5.3 Native security insights
Beyond the in-depth exploration covered in current research directions, we propose several noteworthy prospects for LLM native security mechanisms.
Privacy boundary. Existing privacy boundary based on datasets only focus on well-defined sensitive information. In addition, current privacy labels lack widely accepted and formal standards, introducing biases due to labeling inconsistencies in practical applications. While our work focuses on privacy discussions about sensitive textual information, privacy varies across domains. Future research should explore methodologies and regulatory frameworks to precisely define the LLM privacy boundaries, providing support for subsequent privacy policy formulation and the implementation of privacy protection.
Data security isolation mechanism. Bengio [
143] presents a forward-looking perspective on decoupling knowledge and inference machines, advocating for the independent validation and maintenance of knowledge storage to enhance the verifiability and reliability of model knowledge. The adoption of layered model designs has demonstrated significant advantages in swiftly adapting to the dynamic demands of various industries. Traditionally, data security isolation mechanisms together with external protection strategies provide comprehensive privacy preservation.

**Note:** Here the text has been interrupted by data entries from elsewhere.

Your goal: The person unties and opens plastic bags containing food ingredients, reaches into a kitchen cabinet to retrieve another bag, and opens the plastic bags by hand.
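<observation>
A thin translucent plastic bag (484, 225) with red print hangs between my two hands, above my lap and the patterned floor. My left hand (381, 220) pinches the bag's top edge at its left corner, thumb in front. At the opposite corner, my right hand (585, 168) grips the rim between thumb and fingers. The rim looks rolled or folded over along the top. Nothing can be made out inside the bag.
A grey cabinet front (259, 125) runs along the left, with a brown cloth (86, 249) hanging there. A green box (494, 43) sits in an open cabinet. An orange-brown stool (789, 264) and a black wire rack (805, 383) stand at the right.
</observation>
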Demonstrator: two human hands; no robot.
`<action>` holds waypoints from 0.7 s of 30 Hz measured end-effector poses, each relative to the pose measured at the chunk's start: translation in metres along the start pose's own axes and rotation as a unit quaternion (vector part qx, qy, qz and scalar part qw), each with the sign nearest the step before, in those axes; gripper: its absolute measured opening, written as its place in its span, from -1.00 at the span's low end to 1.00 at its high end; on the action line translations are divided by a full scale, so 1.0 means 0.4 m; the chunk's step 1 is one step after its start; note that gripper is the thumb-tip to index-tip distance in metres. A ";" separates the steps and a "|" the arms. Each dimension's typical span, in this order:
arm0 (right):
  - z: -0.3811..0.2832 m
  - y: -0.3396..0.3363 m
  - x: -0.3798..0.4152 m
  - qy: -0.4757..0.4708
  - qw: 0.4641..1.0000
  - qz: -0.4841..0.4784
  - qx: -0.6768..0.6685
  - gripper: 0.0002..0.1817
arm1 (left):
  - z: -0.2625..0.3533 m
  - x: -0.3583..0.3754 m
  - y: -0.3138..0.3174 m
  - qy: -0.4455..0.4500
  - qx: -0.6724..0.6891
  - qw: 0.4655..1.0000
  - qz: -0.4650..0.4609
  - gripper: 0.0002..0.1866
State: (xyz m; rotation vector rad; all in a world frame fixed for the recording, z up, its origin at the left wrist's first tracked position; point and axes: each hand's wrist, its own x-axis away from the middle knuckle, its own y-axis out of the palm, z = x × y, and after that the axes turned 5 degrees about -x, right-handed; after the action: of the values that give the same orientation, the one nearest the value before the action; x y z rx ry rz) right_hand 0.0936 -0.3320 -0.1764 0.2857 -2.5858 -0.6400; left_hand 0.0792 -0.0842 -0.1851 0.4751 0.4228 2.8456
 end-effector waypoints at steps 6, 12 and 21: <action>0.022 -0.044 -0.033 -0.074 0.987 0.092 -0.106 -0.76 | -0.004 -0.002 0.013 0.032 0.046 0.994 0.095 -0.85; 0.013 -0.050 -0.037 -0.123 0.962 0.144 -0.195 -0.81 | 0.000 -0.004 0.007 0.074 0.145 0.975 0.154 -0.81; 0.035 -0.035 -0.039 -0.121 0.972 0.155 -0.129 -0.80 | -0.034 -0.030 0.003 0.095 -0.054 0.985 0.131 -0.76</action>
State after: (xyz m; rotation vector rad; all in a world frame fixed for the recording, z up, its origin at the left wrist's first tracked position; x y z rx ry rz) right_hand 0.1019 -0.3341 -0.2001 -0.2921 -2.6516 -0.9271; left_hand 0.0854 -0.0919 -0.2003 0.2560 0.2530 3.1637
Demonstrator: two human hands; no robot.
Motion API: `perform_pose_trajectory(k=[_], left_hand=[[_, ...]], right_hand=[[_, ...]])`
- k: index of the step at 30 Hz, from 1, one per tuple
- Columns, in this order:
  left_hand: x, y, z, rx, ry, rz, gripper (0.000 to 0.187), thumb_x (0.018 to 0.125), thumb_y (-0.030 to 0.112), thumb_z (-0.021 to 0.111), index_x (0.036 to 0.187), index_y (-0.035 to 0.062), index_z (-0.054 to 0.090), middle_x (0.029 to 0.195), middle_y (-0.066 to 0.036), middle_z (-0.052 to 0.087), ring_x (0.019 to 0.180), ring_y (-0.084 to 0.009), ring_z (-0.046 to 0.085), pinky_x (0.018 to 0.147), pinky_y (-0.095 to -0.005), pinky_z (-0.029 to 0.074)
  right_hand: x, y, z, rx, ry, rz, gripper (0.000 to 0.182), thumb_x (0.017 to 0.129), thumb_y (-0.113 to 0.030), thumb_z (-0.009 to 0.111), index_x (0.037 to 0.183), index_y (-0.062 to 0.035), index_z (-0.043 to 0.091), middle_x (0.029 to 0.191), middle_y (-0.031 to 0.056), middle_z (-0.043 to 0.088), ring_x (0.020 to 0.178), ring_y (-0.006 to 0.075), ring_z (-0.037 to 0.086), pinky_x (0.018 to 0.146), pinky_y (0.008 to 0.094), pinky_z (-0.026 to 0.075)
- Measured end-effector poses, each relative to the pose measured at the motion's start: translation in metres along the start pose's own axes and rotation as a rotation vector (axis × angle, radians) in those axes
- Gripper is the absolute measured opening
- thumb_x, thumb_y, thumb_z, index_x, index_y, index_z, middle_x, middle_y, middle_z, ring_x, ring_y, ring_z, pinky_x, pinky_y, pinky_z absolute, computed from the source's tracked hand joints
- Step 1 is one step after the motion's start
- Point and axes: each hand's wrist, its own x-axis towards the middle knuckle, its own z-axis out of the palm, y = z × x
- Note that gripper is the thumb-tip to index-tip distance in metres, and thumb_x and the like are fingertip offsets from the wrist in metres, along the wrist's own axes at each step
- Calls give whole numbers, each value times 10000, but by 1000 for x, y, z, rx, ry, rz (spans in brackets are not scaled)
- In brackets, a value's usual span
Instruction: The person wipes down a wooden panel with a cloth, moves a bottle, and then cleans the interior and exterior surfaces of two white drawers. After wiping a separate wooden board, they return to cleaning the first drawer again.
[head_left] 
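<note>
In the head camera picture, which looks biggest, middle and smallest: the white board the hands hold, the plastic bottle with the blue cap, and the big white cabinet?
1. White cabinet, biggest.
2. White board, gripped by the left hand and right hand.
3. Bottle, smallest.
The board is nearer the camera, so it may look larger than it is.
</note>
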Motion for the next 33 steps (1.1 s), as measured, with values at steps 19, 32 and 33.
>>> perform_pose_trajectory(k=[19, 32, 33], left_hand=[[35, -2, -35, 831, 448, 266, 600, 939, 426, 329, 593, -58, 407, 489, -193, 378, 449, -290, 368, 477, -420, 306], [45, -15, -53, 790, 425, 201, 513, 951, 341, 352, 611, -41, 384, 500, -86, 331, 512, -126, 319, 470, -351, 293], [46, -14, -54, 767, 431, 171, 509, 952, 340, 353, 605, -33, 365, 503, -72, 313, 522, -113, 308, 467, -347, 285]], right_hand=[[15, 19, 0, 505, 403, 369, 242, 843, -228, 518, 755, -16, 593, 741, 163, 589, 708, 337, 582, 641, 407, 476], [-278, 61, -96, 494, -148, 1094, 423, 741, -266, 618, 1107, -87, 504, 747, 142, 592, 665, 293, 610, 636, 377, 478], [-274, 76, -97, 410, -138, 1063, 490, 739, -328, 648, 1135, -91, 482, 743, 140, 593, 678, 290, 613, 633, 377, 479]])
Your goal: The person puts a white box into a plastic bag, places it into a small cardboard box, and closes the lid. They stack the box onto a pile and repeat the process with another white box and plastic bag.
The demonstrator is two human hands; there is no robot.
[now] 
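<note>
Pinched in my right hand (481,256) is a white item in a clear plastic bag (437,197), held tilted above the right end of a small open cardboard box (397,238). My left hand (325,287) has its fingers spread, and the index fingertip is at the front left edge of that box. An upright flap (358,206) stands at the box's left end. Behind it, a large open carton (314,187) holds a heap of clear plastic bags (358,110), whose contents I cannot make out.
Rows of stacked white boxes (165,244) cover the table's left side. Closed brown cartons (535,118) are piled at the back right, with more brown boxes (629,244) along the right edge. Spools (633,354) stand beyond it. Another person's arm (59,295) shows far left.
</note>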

However, there is a noticeable absence of publicly available research on reliable isolation mechanisms for LLMs. Combined with the previous analysis, we believe that effectively isolating data and distilling sensitive information during LLM training, invocation, and application is an urgent and underexplored area that demands attention, guiding the direction in LLM privacy focuses such as access control and privacy traceability.
Self-verification measures and evaluation. Despite recent assurances from major LLM providers that unauthorized customer data is no longer used for training, the LLM’s inherent black-box nature and closed architecture make it difficult for the public to verify the statement’s authenticity. Hence, there is a pressing need for effective self-attestation methods and user-centric evaluation approaches, which are imperative for discerning whether user data has been employed in model training and for validating the compliance of the training data. To enhance transparency, effective self-verification methods and user-based assessments are urgently needed. Additionally, there is a pressing need for tools facilitating third-party assessment, auditing, and regulatory supervision to detect any unauthorized use of user data in LLM training and to validate the compliance of training data.
6 Conclusion
We extensively survey LLM privacy and review corresponding solutions. Specifically, we highlight five privacy issues during LLMs’ training and invocation, providing comprehensive insights into their current state and potential advancements. Additionally, we introduce and analyze three privacy-centric research focuses in LLM application. Finally, we discuss further research directions and provide insights into LLM native security mechanisms with our view: LLM privacy research is in the technical exploration phase. While we conduct a comprehensive investigation into the LLM privacy, we acknowledge potential omissions due to rapid updates in related research. Therefore, we commit to ongoing monitoring of new research and continuous refinement of our work. We hope this paper provides researchers and practitioners with a comprehensive understanding to better address the privacy challenges that LLMs may encounter in real-world applications.